In another embodiment, connection manager 320 may also manage unfair arbitration in SAS. In such an embodiment, an Arbitration Wait Time (AWT) timer is used for arbitration fairness. The initial value of AWT timer may be set to 0. When connection manager 320 builds the open address frame to request a connection to a SAS target for the first time, it puts the AWT initial value in the corresponding field of the open address frame. The initial value of this timer may be programmed to any value between 0 and 7FFFH. In order to achieve unfair arbitration, the initial value of this timer is programmed to a non-zero value either by firmware or hardware. Connection manager 320 may also intelligently program the initial value of the AWT timer according to the type of I/O or remote node SAS address.
Whether it is the initiator or the target, if the connection rate is lower than the physical link rate, connection manager 320 is responsible to inform phy layer 300 to perform rate matching based on which remote node the connection is being established to. Further, if connection manager 320 detects that it is directly attached to a SSP or STP target port, then connection manager 320 may choose not to close the connection at all.
The above-described mechanism significantly reduces the overhead and completely removes the upper layer from connection management, thus improving performance.

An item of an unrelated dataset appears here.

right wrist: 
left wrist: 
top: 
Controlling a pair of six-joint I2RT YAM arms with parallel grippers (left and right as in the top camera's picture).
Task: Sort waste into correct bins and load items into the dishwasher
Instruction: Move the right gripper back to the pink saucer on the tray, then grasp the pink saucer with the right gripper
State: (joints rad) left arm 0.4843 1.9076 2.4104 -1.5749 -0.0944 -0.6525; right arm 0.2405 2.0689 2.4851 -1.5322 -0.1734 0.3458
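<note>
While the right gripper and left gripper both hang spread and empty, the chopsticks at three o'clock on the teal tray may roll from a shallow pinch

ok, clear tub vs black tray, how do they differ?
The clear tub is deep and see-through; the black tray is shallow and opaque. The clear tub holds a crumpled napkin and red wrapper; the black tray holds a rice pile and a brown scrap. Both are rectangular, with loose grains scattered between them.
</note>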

Whereas many alterations and modifications of the present invention will no doubt become apparent to a person of ordinary skill in the art after having read the foregoing description, it is to be understood that any particular embodiment shown and described by way of illustration is in no way intended to be considered limiting. Therefore, references to details of various embodiments are not intended to limit the scope of the claims, which in themselves recite only those features regarded as essential to the invention.